La parte no visible de la horquilla la cubrí sólo con un barniz anticorrosión.
 

 Preparación para la pintura.
 
El proceso de pintura me lo hizo un amigo, profesional del pintado de coches (¡qué ironía!) por lo que es trabajo que me ahorré. Las capas finales de barniz sí las apliqué yo con un spray.
El proceso lo hice en la cochera de mi casa, por lo que tuve que buscarme triquiñuelas para sostener el cuadro: un banco de trabajo de los que se abren por la mitad, un tornillo de banco y dos palos.



No pretendía volver a pintarla de negro, me gusta personalizar las bicis, pero elegí un color que fuese también "antiguo". Un rojo oscuro con efecto martelé, de esos que se utilizan para pintar directamente sobre metal, aunque la bici lleva su capa de imprimación.
El fileteado es manual, pero como tengo el pulso así como para robar panderetas, utilicé un rotulador permanente de pintura dorada.

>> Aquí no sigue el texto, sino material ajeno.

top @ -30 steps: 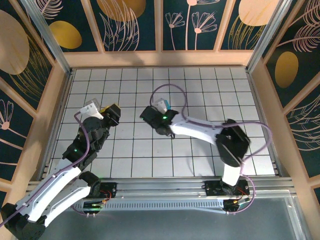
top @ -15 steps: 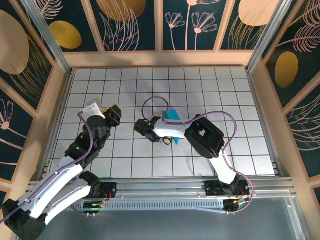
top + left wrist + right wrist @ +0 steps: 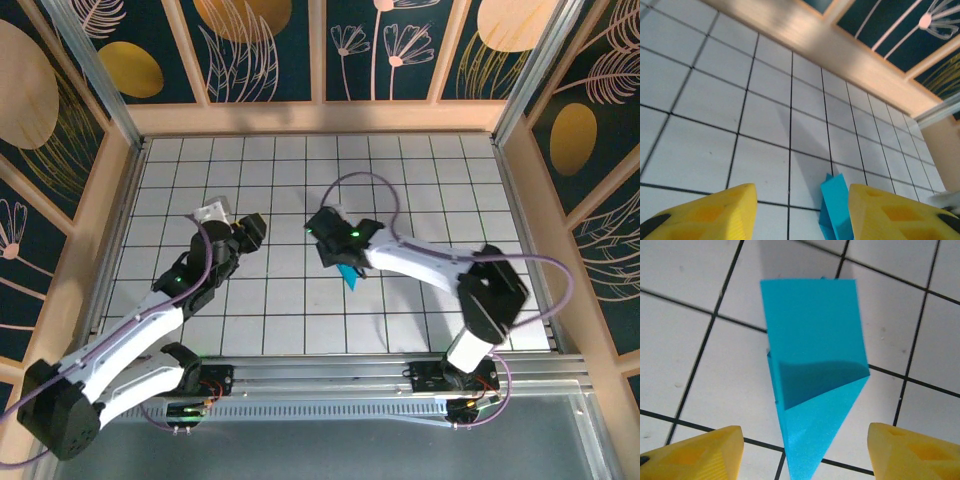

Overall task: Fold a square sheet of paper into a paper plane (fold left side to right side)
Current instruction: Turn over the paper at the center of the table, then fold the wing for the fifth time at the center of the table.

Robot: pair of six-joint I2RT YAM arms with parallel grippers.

El resultado es bastante bueno.



Y éste es, tras el largo montaje, el resultado final. No es una restauración purista ni ortodoxa, es más bien una reinterpretación de la bici, con mayoría de elementos originales pero con toques personales como el sillín o los puños (me gusta la comodidad). Siempre me ha gustado personalizar mis máquinas y ésta no podía ser menos, conservando su espíritu de otros tiempos pero traída al siglo XXI (quizá vea demasiado Joyas sobre ruedas).












Echando la vista atrás, considero que todo el trabajo ha merecido la pena para volver a la vida a una bici que llevaba más de diez años tapada por un plástico, primero en una cuadra y luego en una cochera. Espero que pueda rodar otros 55 años.
Ahora, ¡a por la Orbea de señora que me está esperando!